===== RECORDS PROVIDED

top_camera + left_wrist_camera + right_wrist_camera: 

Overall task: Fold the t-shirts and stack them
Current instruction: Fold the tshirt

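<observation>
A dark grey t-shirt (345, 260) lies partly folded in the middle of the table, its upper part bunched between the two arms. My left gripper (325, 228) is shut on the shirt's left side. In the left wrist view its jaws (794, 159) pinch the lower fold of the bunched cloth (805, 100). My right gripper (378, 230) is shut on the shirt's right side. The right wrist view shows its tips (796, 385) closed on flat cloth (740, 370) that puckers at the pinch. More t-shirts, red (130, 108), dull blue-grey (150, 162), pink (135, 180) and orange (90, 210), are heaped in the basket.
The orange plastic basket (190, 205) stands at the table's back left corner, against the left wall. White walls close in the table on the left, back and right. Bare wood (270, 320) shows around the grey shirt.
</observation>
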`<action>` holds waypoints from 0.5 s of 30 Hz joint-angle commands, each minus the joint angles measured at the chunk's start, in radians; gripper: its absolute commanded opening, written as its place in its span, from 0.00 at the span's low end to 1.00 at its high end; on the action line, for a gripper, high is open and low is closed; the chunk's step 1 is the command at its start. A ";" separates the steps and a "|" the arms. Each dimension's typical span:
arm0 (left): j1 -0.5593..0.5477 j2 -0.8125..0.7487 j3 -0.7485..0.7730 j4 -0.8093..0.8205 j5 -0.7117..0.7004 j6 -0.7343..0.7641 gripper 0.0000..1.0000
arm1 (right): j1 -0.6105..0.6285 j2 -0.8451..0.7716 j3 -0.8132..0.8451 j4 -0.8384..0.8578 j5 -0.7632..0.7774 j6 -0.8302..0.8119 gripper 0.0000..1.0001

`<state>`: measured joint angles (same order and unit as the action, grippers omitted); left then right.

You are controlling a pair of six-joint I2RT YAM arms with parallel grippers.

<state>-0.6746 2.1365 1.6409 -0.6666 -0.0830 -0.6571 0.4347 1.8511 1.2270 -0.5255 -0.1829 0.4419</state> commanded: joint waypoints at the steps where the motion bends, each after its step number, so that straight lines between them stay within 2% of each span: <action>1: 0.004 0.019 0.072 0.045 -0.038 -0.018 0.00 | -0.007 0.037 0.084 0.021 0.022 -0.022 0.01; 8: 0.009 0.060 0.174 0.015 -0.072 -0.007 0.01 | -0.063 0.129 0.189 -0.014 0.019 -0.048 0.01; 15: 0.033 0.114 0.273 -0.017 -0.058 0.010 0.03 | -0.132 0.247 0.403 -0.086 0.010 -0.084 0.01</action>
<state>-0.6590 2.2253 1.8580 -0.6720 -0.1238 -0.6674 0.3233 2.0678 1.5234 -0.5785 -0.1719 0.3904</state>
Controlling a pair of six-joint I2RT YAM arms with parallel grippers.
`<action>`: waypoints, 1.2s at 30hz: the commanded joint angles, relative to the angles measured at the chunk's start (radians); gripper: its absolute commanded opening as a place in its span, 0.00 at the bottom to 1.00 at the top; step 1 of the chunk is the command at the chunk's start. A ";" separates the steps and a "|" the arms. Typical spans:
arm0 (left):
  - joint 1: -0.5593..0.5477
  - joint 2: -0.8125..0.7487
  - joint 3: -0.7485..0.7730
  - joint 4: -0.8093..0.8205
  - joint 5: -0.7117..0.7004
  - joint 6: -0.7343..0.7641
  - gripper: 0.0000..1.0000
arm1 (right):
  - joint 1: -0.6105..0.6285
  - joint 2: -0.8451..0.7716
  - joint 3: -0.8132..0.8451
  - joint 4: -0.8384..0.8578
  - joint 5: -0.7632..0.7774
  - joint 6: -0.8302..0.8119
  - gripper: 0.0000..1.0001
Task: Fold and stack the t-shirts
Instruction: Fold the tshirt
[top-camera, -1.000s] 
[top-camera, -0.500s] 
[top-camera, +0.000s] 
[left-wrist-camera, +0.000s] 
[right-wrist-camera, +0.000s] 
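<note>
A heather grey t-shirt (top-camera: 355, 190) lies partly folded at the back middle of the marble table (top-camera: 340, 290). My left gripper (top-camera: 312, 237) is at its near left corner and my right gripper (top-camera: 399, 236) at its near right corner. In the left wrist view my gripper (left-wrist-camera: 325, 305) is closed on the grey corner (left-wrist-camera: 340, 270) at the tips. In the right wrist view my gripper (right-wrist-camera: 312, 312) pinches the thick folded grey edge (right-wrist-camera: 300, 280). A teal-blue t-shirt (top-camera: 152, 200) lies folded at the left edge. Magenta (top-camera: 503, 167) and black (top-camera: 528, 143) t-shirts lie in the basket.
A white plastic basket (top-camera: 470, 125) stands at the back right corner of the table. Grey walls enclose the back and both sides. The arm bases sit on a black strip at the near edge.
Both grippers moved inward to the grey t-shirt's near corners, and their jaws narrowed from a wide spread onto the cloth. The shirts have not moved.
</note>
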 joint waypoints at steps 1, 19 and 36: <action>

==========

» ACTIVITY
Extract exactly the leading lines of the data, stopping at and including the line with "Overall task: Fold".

» OUTPUT FOR THIS TASK
top_camera + left_wrist_camera + right_wrist_camera: 

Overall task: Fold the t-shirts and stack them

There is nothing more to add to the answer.